Van Deventer noted that while the museum’s focus is primarily on kids, they also plan to offer programs for different age demographics — including seniors. According to Van Deventer, MOSAC recognizes that senior citizens are an important part of their demographic, especially as they make up part of the population that will vote on environmental and energy policy.
Kjelstrom explained via email that whether it be for children, college students, adults or seniors, and whether organized by MOSAC or UC Davis, their goal is the same.
“Our mutual goal is to explore the wonders, possibilities and responsibilities of science, whether through interactions with exhibits, public programs or a school group activity,” Kjelstrom said via email. “Science is for Everyone and Science is FUN!”
Brad Simmons, the chief administrator of UC Davis Medical Center and chief operating officer of UC Davis Health Hospital Division, talked about what the partnership has meant to their organization.
“We are honored to partner with MOSAC to bring its Health Headlines and Innovations exhibit to the Sacramento region,” Simmons said via email. “Groundbreaking research and fostering innovative education are fundamental to UC Davis Health’s mission. As the region’s academic health center, we are proud to engage with the community and share advancements in tools, treatments, and therapies that will improve lives and transform health care.”

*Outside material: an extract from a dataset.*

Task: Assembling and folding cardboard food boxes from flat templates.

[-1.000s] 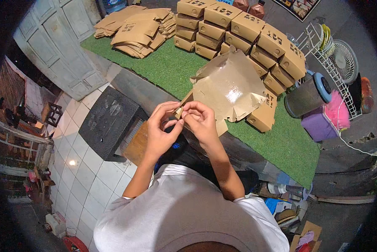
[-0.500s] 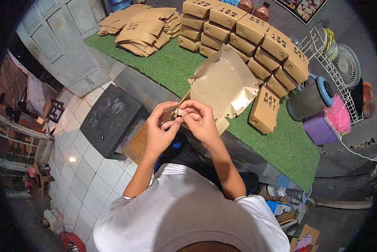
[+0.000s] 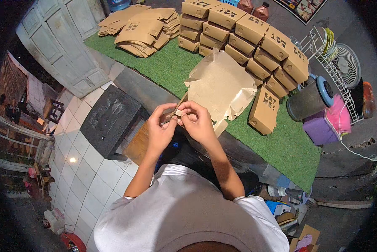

Van Deventer offered some final thoughts on the mission of MOSAC and how she believes it will support elementary school kids dreaming of science careers to fulfill their dreams in university.
“No matter what you want to be when you grow up, you’ve gotta have a support system,” Van Deventer said. “We want to encourage these families to support their kids going into STEM fields. Look at what your kids are interested in and help them along the way. [This is] an incredible partnership on both sides to be able to inspire kids who are dreaming.”
The museum’s hours are 10 a.m. to 5 p.m. daily. Tickets are required for entry and start at $12 for youth (2- to 17-year-olds), $13 for college students and $15 for adults. Educators are eligible for $13 tickets.
Written by: Sonora Slater — email@example.com
Editor’s note: This article has been updated since it was published in print to show the museum hours and ticket pricing.